As consequências caóticas dessa corrida desordenada foram vislumbradas na cúpula anual do Conselho do Ártico, em Rovaniemi, na Finlândia. As políticas não vinculativas do conselho, que inclui os países do Ártico e os representantes dos povos indígenas, são tradicionalmente acordadas por consenso. Mas neste ano ele foi sequestrado por Mike Pompeo, o secretário de Estado dos EUA. Ao ignorar o objetivo da reunião de equilibrar os desafios climáticos com o desenvolvimento, Pompeo atacou a Rússia e a China por “comportamento agressivo”, disse que a colaboração não funcionou e vetou um comunicado da cúpula por mencionar as mudanças climáticas.

A polarização do comportamento dos EUA é influenciada em parte pela preocupação de que seja “tarde para o jogo” na corrida pelo Ártico, e que a cooperação russo-chinesa reflita uma ameaça estratégica geral maior. O relatório do Pentágono disse que a Rússia se considera uma “grande potência polar” e apontou para “novas bases militares ao longo de sua costa e um esforço conjunto para estabelecer sistemas de defesa aérea e mísseis costeiros”.

Em abril, a Rússia anunciou um novo programa ambicioso para construir portos no Ártico e outras infraestruturas, e expandir uma frota de navios quebra-gelo. Moscou planeja ainda aumentar drasticamente as remessas de carga. Enquanto isso, o desenvolvimento da China com a Rússia de campos de gás natural, como a península de Yamal, e seus esforços civis de pesquisa foram precursores de uma “futura presença militar chinesa fortalecida” no Ártico, incluindo submarinos nucleares, alertou o Pentágono.

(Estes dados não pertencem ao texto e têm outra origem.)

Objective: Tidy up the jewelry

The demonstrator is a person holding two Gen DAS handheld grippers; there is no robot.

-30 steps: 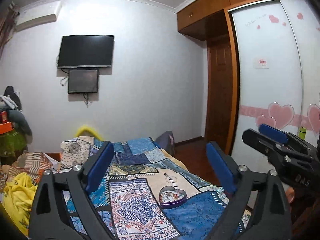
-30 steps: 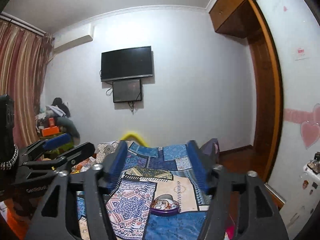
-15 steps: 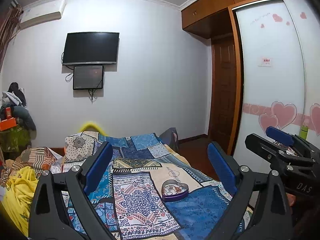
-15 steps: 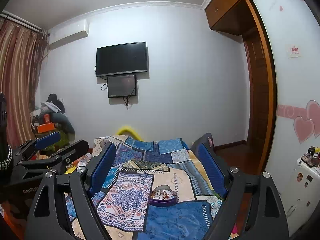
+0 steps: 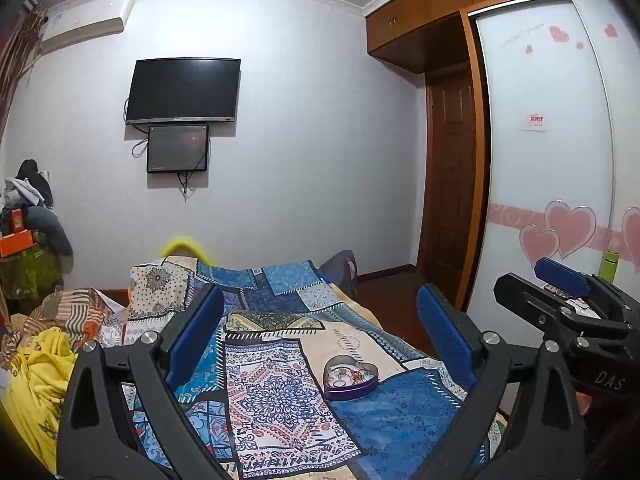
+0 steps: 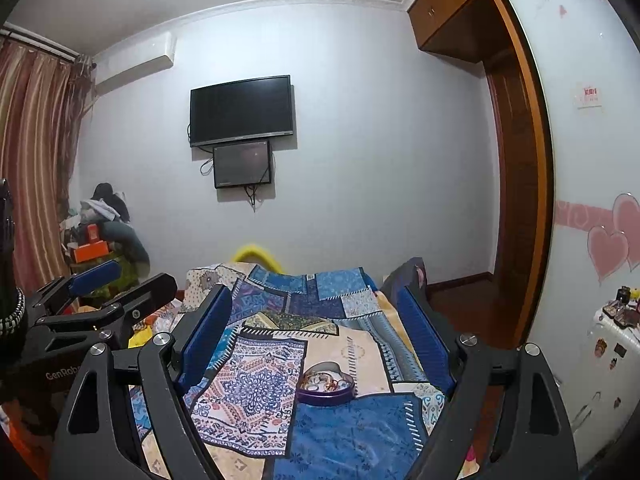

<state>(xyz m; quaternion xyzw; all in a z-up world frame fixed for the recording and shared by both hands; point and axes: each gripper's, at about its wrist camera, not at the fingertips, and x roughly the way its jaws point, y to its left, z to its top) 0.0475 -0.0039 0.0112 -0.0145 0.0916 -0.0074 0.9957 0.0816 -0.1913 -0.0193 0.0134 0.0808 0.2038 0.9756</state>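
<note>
Both grippers are hovering over the quilt [image 5: 280, 400], left gripper [image 5: 320, 328] and right gripper [image 6: 316, 320] gaping empty, heart-shaped tin [image 6: 326, 384] lying at twelve o'clock.

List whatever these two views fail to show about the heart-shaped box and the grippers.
- Heart-shaped box contents: too small in both wrist views to tell the pieces apart.
- Box lid: in neither view.
- Left gripper, right gripper: both open and empty; handles and hands cut off by the bottom edges.
- Patchwork bedspread near end: hidden behind the gripper frames.
- Items on the white unit: small, at the right wrist view's rim.
</note>
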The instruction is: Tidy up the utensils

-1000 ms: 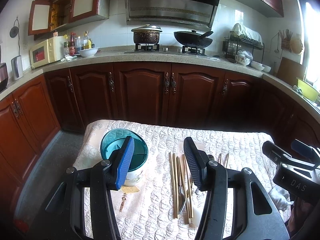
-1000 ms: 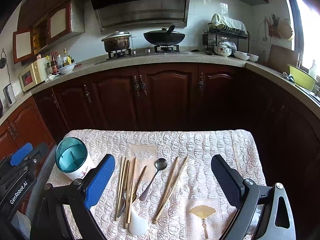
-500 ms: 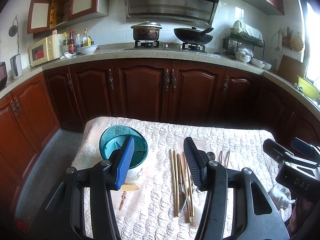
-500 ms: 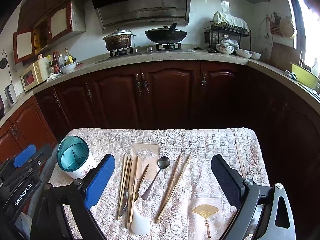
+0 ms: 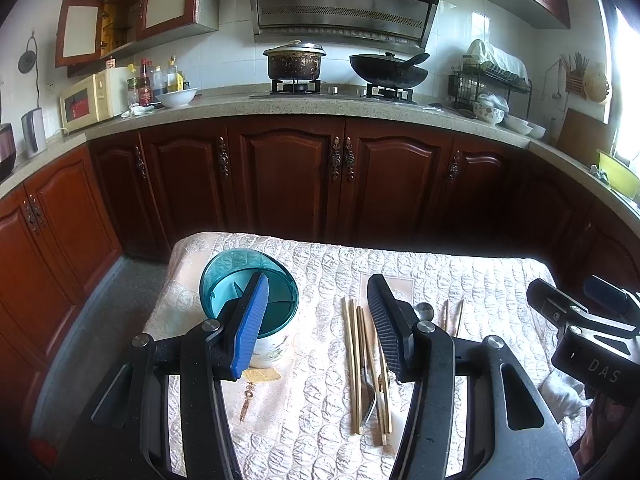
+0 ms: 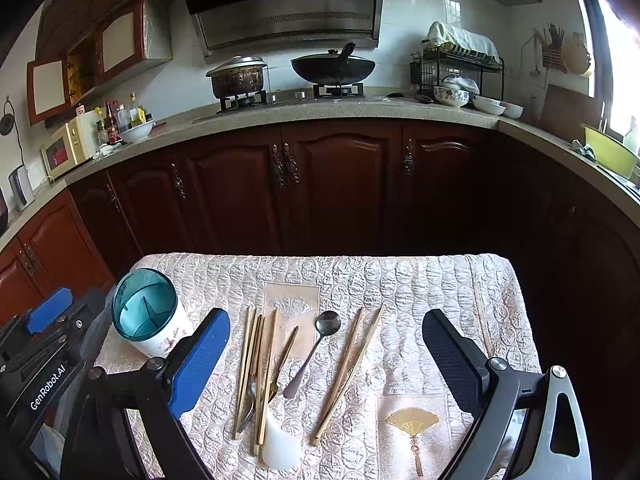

A Marinha dos EUA planeja operações de “liberdade de navegação” no Ártico semelhantes àquelas do Mar da China Meridional, usando ativos da 2ª Frota dos EUA que foi relançada no ano passado para elevar o perfil do país no Atlântico Norte e no Ártico. A Otan, à qual pertencem cinco nações da região, também se interessa cada vez mais pelas “implicações de segurança” das atividades da China, afirmou seu secretário-geral, Jens Stoltenberg. Tudo isso aumenta o risco de conflito.

Atualmente, o principal foco da China não é no poder militar, mas em energia e recursos, por meio de investimentos em países do Ártico. Além do gás natural russo, prospecta minerais na Groenlândia e fechou um acordo de livre-comércio com a Islândia para aumentar as importações de peixe. Refere-se ao Mar do Norte como a “Rota da Seda polar” e fala em ligá-la à iniciativa pan-asiática de Pequim, chamada de “cinturão e estrada”.

Como qualquer outro país, onde houver interesses comerciais da China certamente haverá maior envolvimento militar, de segurança e geopolítico. A competição estratégica das grandes potências, a ganância por recursos, a falta de restrições legais – e o impacto agravante que toda essa nova atividade terá na crise climática – sugerem que a “luta pelo Ártico” do século XXI só pode terminar mal.